• **DIRECTIONS**:
Which lines of the records contain the word "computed"? Show each of them.

• **DATA SHOWN**:

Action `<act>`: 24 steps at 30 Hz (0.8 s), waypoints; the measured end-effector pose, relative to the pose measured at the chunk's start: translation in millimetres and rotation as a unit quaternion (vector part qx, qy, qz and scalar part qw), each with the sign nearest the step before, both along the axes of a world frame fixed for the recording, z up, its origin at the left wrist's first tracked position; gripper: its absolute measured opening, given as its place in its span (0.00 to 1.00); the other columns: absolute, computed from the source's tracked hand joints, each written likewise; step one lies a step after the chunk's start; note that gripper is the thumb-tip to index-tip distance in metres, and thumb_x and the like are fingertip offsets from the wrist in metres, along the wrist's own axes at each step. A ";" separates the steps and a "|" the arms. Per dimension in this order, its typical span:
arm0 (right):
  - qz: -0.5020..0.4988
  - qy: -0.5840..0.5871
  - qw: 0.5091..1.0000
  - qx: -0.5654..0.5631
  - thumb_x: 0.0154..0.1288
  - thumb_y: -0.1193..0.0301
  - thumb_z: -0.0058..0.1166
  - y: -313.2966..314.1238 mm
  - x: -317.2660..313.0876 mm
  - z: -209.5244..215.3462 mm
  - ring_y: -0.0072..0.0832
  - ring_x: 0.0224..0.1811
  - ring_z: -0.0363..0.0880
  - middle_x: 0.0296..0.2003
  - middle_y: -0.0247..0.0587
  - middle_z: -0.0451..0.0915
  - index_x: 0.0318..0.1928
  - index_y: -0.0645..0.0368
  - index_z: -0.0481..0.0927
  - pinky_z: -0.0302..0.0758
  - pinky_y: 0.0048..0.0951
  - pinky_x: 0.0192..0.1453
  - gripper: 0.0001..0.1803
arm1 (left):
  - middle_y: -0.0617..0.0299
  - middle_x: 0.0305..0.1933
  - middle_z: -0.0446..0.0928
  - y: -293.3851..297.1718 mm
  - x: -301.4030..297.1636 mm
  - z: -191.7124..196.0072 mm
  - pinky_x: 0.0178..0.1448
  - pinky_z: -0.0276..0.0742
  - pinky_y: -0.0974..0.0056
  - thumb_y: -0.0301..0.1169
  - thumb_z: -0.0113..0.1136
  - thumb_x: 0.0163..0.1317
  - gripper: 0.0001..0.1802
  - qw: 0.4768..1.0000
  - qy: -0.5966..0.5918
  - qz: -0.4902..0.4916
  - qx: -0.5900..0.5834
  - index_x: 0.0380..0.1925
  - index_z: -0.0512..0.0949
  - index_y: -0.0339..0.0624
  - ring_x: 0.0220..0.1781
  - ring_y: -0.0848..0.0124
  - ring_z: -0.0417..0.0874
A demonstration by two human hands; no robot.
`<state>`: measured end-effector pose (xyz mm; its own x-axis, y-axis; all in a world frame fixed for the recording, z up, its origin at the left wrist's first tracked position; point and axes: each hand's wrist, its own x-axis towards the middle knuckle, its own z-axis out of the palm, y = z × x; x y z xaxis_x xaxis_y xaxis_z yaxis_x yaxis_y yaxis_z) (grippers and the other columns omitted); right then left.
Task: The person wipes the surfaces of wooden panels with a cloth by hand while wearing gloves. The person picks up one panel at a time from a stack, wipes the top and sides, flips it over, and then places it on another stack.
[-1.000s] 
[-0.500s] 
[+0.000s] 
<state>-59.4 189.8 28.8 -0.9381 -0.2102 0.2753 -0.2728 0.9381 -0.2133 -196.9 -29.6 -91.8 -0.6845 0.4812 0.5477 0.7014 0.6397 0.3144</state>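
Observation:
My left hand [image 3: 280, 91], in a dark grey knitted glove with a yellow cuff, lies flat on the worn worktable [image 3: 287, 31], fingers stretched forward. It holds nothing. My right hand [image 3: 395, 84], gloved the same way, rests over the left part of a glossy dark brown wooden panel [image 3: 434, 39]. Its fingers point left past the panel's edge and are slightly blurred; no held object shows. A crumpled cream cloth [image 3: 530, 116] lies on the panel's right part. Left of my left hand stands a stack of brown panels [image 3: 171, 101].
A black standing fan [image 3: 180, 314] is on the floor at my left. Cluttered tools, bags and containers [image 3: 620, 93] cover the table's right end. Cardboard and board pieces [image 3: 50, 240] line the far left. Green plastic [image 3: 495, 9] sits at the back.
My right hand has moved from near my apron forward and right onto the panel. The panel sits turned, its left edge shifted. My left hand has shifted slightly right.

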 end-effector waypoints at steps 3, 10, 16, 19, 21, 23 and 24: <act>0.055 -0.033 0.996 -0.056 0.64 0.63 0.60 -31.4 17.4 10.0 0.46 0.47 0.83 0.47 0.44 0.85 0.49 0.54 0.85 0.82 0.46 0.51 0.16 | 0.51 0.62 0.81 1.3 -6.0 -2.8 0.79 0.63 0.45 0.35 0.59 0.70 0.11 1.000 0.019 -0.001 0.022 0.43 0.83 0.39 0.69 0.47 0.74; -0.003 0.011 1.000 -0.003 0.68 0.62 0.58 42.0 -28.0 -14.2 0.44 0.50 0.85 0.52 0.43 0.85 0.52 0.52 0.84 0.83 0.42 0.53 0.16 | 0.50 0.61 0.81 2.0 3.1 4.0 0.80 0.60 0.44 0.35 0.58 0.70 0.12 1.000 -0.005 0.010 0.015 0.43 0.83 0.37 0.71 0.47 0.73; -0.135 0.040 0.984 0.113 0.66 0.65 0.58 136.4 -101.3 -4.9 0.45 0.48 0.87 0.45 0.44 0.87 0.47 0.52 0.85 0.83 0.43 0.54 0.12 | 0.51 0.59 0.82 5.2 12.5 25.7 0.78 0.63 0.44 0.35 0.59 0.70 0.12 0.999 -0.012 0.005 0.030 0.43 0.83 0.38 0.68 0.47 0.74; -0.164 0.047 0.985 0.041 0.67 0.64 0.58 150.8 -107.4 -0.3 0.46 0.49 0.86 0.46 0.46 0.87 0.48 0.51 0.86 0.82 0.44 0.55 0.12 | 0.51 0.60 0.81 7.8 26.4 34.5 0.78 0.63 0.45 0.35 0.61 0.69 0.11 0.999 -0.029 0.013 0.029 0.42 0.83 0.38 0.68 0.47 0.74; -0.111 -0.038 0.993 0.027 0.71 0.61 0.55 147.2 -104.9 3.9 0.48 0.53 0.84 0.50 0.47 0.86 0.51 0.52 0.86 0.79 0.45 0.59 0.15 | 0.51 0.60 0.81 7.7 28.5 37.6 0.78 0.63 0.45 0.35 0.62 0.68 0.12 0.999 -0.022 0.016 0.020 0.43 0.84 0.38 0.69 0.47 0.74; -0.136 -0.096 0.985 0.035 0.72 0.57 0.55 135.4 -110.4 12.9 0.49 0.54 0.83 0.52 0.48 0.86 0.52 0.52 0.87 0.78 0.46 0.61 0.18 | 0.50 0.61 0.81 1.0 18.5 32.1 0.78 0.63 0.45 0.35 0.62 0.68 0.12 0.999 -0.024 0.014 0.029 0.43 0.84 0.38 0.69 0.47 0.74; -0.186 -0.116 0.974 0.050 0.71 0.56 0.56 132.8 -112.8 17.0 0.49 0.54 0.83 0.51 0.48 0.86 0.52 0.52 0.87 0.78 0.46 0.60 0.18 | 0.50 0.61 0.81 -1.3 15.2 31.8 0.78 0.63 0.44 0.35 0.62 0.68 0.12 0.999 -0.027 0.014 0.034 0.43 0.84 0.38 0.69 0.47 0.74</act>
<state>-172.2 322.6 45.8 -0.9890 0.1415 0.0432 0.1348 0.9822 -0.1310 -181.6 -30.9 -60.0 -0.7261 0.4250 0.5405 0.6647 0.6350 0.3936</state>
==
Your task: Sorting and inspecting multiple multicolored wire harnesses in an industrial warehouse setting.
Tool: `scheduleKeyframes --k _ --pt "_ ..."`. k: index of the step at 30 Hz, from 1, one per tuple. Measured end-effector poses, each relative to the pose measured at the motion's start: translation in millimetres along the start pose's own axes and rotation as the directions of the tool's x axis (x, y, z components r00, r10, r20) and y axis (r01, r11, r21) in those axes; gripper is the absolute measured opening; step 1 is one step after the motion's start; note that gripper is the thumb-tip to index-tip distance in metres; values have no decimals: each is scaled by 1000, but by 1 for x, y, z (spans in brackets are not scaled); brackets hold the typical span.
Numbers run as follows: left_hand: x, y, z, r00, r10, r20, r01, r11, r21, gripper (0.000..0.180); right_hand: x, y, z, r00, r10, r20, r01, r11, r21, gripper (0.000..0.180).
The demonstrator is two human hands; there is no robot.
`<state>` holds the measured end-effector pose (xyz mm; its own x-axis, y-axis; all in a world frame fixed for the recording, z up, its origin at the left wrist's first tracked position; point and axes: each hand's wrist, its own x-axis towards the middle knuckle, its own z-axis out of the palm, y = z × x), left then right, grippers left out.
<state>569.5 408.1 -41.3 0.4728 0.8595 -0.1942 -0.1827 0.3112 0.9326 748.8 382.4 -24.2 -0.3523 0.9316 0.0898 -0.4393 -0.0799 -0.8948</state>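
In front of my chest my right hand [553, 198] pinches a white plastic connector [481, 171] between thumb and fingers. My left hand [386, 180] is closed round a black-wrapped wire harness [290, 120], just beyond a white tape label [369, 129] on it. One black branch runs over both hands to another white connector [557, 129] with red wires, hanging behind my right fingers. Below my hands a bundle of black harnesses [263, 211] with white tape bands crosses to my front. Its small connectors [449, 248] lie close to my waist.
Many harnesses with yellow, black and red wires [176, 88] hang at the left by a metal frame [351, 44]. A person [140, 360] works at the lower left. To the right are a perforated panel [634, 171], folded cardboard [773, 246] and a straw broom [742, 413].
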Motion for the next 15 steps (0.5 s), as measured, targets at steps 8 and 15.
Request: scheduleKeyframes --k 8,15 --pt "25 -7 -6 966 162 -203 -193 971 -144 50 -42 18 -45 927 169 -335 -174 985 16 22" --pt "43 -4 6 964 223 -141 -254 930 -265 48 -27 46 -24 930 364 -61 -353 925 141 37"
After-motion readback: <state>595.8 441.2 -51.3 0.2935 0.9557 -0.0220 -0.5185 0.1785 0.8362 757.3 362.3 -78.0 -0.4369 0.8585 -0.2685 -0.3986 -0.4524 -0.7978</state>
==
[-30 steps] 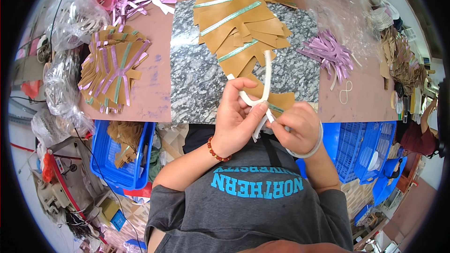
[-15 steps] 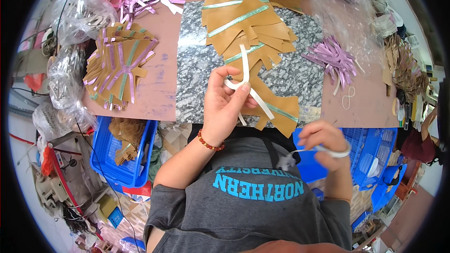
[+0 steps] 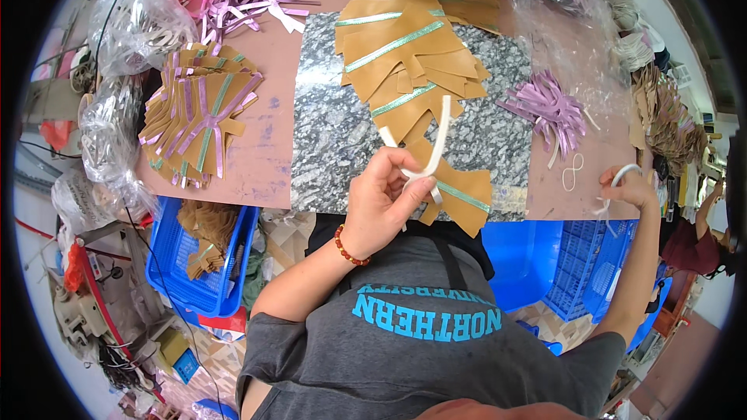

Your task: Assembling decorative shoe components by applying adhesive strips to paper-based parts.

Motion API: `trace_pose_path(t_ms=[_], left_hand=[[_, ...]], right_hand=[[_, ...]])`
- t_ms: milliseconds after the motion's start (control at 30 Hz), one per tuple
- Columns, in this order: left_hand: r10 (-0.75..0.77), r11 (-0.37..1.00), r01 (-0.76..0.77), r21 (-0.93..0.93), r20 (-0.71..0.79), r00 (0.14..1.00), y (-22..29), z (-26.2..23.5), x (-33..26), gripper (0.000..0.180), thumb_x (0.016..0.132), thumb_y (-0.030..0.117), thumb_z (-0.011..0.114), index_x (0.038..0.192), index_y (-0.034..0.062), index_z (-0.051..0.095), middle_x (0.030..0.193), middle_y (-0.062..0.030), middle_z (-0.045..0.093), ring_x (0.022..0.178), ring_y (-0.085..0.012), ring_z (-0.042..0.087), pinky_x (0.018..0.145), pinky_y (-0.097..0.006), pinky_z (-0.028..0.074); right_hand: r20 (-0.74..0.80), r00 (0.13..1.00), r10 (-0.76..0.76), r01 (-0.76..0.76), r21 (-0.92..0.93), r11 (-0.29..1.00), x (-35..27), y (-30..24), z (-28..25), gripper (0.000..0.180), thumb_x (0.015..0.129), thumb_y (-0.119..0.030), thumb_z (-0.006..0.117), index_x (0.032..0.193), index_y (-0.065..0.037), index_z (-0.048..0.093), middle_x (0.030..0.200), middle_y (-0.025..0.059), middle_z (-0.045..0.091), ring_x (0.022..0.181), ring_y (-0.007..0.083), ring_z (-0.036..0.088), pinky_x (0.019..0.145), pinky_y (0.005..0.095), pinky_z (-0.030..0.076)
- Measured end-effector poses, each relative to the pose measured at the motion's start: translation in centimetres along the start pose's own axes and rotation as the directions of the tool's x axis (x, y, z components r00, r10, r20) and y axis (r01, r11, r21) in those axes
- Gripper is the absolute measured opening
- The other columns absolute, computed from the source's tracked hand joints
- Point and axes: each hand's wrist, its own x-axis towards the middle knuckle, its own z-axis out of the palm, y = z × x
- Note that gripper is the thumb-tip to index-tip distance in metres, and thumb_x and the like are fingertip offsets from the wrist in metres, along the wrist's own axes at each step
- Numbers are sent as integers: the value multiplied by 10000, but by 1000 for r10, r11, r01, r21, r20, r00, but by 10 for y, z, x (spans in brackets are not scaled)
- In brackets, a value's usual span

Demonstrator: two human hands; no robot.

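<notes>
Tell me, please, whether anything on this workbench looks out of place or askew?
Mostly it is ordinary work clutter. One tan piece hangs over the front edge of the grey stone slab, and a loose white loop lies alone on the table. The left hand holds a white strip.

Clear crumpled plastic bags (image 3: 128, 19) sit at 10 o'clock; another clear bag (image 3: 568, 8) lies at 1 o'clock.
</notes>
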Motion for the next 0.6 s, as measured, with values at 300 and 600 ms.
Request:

• **WRITTEN REPLY**:
Action `<act>`: 24 steps at 30 Hz (0.8 s), waypoints; the measured end-effector pose, relative to the pose measured at the chunk's start: translation in millimetres and rotation as a unit quaternion (vector part qx, qy, qz and scalar part qw), each with the sign nearest the step before, both along the axes of a world frame fixed for the recording, z up, its origin at the left wrist's first tracked position; gripper: its absolute measured opening, given as its place in its span (0.00 to 1.00); the other columns: absolute, computed from the source's tracked hand joints, each written likewise; step one lies a step after the chunk's start; note that gripper is the thumb-tip to index-tip distance in metres, and thumb_x and the like are fingertip offsets from the wrist in metres, along the wrist's own axes at each step. A ";" separates the steps and a "|" the arms. Per dimension in this order, its typical span:
- The other columns absolute, computed from the source's tracked hand joints

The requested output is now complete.